In order to have the necessary equipment to fund their project, they steal gadgets from the university, endlessly toiling for a solution that doesn’t become illuminated until Ryan meets Jordan (Amber Marie Bollinger). She gains the idea of injecting the spine with nanotubes. The result is a form of telepathy akin to a co-inhabited acid trip. What they accomplish would have a massive effect on neuroscientific and psychological analysis until a trap from the CIA binds them to work for a boss who wants to exploit the technology. Once David learns of the overarching conspiracy that portends doom for the future of humanity, he escapes, sequestering himself with monks where he learns to master his mind in order to combat the forces that signal the end of human freedom.

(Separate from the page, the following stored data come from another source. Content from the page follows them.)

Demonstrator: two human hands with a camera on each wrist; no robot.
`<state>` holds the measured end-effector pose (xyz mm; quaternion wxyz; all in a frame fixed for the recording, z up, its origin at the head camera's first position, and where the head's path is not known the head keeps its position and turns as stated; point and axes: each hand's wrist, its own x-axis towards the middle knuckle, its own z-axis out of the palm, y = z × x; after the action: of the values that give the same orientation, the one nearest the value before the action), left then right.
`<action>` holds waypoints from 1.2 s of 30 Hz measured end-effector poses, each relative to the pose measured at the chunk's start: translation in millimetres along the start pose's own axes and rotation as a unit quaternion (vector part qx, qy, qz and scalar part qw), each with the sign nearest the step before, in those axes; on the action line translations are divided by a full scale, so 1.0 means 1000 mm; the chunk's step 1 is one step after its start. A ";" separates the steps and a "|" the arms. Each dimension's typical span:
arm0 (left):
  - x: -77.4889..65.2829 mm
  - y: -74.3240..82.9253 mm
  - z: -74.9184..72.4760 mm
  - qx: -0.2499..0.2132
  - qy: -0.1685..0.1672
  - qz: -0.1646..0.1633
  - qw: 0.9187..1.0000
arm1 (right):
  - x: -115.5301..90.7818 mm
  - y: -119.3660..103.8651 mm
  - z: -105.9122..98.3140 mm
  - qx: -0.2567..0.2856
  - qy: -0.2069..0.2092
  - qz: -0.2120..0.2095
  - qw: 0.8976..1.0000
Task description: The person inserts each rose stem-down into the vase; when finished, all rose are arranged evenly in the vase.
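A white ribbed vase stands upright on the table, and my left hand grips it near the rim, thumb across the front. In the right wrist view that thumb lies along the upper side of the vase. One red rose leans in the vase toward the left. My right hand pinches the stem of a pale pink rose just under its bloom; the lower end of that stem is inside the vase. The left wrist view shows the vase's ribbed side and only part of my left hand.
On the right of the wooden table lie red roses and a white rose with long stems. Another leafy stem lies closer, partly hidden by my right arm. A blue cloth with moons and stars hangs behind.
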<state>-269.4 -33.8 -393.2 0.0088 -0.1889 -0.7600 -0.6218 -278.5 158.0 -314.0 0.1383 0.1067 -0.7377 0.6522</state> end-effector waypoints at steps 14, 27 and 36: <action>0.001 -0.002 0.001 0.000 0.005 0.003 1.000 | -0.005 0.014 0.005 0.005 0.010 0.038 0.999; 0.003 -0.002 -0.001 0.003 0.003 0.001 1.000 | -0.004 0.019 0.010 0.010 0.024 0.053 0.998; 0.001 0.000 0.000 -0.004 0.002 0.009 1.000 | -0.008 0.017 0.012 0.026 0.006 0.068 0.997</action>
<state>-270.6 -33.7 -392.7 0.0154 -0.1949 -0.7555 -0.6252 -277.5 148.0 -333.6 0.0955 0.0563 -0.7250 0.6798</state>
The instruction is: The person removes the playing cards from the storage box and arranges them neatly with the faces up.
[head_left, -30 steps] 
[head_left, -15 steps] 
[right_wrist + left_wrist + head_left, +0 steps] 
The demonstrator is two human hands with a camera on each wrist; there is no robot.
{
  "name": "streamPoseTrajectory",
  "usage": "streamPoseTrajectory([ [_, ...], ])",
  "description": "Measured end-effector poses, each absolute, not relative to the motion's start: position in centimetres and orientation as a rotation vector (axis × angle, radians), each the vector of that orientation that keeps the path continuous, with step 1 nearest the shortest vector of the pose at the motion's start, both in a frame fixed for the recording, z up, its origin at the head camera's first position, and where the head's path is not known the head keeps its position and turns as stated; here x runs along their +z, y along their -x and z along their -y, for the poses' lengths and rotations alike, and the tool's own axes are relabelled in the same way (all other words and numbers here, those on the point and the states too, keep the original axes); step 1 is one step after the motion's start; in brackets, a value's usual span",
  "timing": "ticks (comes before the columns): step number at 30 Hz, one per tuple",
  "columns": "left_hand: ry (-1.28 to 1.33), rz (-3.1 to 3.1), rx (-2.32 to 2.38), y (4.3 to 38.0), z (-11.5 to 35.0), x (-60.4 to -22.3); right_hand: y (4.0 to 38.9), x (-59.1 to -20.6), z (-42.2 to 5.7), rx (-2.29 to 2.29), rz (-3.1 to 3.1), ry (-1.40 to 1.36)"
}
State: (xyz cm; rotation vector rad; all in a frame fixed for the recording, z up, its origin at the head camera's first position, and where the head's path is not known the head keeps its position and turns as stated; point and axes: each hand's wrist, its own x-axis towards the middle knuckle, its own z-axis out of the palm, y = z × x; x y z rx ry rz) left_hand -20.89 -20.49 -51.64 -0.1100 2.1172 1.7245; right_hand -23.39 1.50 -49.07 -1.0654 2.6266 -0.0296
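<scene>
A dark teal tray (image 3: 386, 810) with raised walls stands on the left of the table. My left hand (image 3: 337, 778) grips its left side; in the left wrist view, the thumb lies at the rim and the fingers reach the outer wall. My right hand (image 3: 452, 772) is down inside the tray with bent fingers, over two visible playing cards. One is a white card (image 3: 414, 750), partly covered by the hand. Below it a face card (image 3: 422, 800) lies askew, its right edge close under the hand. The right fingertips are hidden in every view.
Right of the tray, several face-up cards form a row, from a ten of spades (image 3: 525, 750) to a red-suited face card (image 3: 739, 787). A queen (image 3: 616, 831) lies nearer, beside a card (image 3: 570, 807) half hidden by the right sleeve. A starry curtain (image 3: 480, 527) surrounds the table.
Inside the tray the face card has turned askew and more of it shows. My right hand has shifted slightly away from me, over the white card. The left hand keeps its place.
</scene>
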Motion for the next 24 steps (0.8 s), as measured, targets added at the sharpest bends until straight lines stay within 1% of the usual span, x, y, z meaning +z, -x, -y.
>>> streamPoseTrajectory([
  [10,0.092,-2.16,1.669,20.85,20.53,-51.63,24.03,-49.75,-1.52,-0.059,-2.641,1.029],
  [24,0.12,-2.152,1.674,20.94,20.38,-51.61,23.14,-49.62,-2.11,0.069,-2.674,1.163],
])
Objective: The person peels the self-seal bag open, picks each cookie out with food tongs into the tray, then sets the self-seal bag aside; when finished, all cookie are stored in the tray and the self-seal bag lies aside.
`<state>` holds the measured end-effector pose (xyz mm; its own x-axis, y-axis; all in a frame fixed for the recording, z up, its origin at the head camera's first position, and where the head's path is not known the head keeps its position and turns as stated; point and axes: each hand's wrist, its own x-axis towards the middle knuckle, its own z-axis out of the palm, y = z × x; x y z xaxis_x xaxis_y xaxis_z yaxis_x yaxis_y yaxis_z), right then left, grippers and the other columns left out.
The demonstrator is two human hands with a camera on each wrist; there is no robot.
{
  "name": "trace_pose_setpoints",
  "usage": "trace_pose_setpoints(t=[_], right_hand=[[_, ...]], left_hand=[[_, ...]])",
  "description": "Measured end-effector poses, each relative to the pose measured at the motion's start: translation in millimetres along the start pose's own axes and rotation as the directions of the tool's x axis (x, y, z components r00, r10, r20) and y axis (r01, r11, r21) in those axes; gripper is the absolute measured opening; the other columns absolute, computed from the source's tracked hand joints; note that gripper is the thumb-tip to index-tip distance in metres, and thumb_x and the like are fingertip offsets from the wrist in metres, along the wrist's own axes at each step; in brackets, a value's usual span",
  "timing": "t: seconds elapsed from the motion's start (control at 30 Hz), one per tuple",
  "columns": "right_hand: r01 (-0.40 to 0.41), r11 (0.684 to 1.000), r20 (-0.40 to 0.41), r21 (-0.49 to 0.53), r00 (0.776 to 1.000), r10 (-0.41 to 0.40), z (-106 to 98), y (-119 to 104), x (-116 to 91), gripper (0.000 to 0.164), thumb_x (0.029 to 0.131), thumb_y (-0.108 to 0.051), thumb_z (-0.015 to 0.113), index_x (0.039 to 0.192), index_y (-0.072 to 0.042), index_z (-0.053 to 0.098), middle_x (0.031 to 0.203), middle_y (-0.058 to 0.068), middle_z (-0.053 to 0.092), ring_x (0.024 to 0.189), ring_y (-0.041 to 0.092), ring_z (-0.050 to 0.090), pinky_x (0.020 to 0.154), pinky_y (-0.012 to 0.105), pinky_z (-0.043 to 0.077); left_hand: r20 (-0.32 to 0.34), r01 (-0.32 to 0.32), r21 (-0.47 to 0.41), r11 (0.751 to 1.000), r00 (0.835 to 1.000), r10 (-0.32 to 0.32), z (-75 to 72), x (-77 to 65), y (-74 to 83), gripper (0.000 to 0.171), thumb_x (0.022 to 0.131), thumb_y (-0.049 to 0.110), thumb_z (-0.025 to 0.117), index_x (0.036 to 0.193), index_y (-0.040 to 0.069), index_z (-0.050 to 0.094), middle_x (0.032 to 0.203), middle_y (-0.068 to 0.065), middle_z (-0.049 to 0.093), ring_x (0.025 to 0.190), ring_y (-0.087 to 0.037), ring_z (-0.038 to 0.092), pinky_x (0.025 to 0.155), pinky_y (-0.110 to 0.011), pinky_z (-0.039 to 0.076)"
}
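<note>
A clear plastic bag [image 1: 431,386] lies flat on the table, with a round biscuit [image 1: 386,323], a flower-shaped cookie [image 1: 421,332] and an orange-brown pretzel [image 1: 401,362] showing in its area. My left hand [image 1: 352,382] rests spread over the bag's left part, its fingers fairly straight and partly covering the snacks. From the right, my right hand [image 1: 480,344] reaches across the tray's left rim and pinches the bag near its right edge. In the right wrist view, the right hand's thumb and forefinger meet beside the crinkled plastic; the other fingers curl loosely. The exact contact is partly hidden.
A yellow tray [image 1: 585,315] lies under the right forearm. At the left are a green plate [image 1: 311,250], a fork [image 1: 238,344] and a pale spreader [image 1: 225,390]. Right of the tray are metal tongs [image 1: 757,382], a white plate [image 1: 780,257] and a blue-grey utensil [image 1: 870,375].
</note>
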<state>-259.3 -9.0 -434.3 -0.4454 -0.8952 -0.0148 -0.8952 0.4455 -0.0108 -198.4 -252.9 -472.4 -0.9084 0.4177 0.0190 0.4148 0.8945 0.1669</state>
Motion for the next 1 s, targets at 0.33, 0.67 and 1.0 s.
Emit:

The merging of spiritualism, science, and consciousness often ends in odd, disjointed places because the ideas tend to overwhelm the film’s technical progression. Listening is an exception. It weaves these conceptual tensions well. One can admire this ambitious effort through the risks director Khalil Sullins took and the scale of the plot. Nevertheless, the weaknesses glare. One can forgive the jarring acting in the first half of the film because the script does not have an ear for dialogue. The ideas and emotional depth came through by the end, but it is hard to ignore the faltering steps leading towards it. At times, the melodrama was cringe-worthy and the emotional motivations of the characters untenable. With admirable music, cinematography, and an inventive mind, it would be foolish to ignore Sullins’ promise as a director that came at full force by the finale. Watch this film to get a sense for the style of a coming talent.